### TASK DIRECTIONS
Retype all of the listing exactly, passing over any picture you find.

### DATA SUPPLIED

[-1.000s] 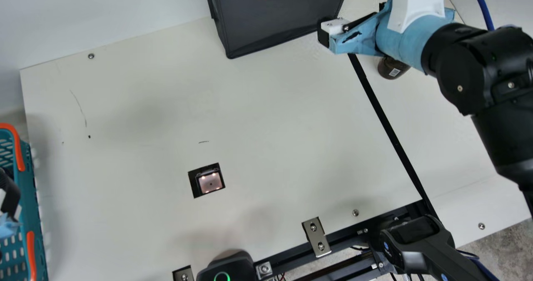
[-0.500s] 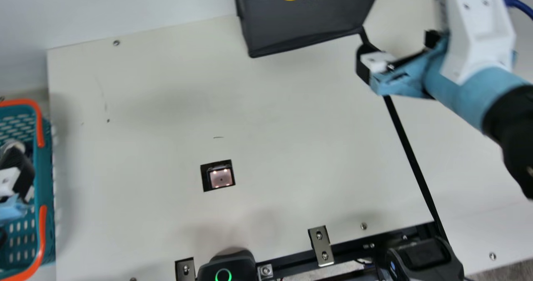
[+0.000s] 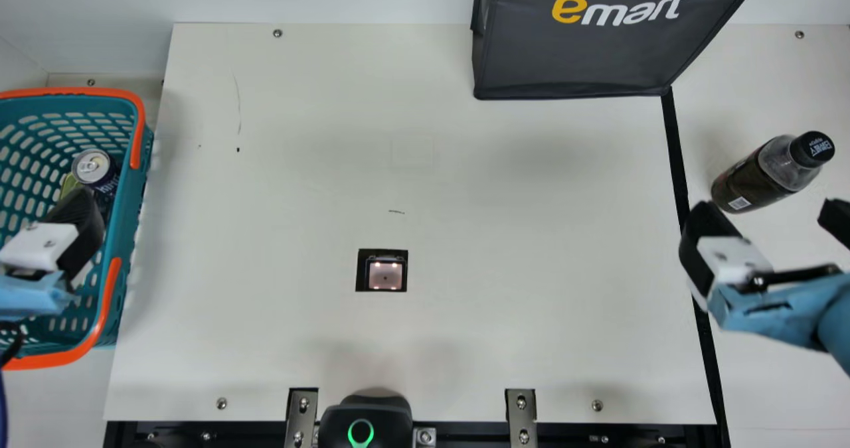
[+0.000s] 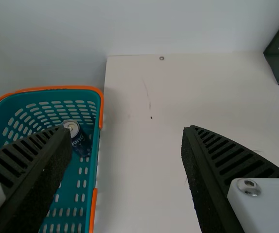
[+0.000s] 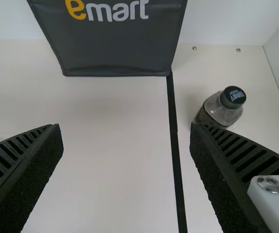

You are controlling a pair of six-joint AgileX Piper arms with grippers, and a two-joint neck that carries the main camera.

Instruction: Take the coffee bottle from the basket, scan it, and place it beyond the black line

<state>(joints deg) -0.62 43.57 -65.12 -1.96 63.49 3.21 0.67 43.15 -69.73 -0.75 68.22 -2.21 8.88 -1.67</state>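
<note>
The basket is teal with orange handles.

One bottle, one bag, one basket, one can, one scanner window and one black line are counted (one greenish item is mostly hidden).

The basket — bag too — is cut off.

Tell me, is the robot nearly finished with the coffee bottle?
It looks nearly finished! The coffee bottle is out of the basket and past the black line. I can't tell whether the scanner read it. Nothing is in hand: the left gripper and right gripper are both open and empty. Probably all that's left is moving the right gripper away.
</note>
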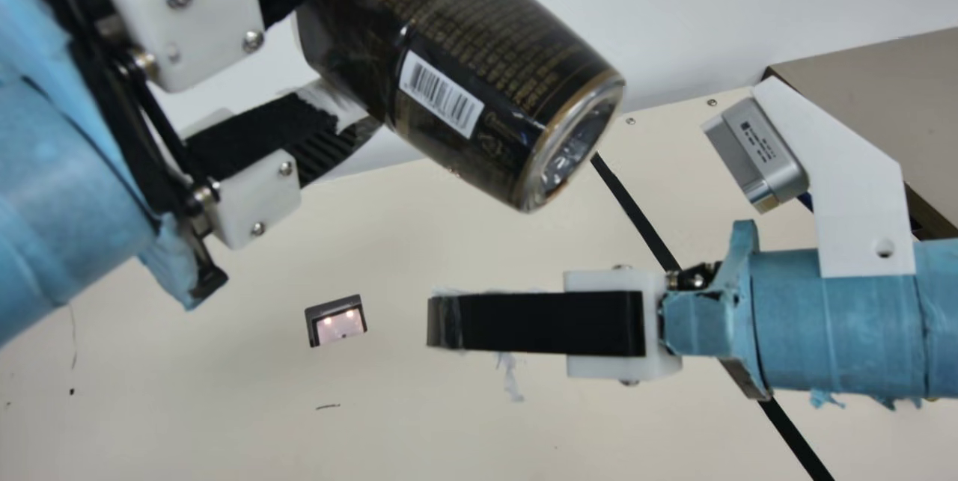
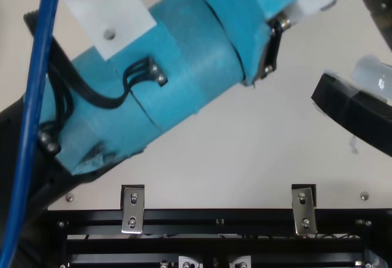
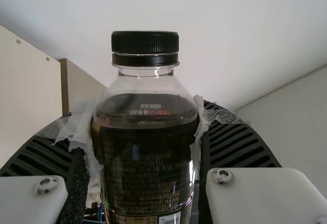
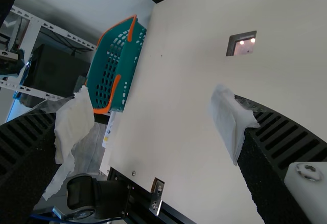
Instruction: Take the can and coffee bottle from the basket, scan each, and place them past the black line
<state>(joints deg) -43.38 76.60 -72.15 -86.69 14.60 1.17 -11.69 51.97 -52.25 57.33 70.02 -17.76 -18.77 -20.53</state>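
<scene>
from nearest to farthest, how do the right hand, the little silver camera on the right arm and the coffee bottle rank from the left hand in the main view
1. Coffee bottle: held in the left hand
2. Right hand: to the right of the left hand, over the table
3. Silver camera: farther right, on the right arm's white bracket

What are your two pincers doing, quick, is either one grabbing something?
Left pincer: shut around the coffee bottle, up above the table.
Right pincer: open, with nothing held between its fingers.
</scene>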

### RESPONSE TO THE TASK
[-1.000s] 
[-0.500s] 
[+0.000s] 
[+0.000s] 
[+0.000s] 

You are controlling a pair of six-joint AgileX Piper arms with grippers, and a two-joint neck that carries the main camera.

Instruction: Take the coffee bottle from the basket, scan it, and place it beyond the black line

<state>(joints deg) -0.62 43.57 -65.12 -1.96 63.49 3.21 0.67 43.15 -69.73 -0.75 68.22 -2.21 8.88 -1.67</state>
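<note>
The basket is teal with orange handles.

One bottle, one bag, one basket, one can, one scanner window and one black line are counted (one greenish item is mostly hidden).

The basket — bag too — is cut off.

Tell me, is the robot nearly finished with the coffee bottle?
It looks nearly finished! The coffee bottle is out of the basket and past the black line. I can't tell whether the scanner read it. Nothing is in hand: the left gripper and right gripper are both open and empty. Probably all that's left is moving the right gripper away.
</note>
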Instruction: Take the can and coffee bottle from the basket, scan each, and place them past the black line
<state>(joints deg) -43.38 76.60 -72.15 -86.69 14.60 1.17 -11.69 51.97 -52.25 57.33 70.02 -17.76 -18.77 -20.53</state>
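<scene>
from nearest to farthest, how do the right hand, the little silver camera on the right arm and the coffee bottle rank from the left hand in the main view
1. Coffee bottle: held in the left hand
2. Right hand: to the right of the left hand, over the table
3. Silver camera: farther right, on the right arm's white bracket

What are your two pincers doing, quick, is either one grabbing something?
Left pincer: shut around the coffee bottle, up above the table.
Right pincer: open, with nothing held between its fingers.
</scene>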

That wraps up the answer.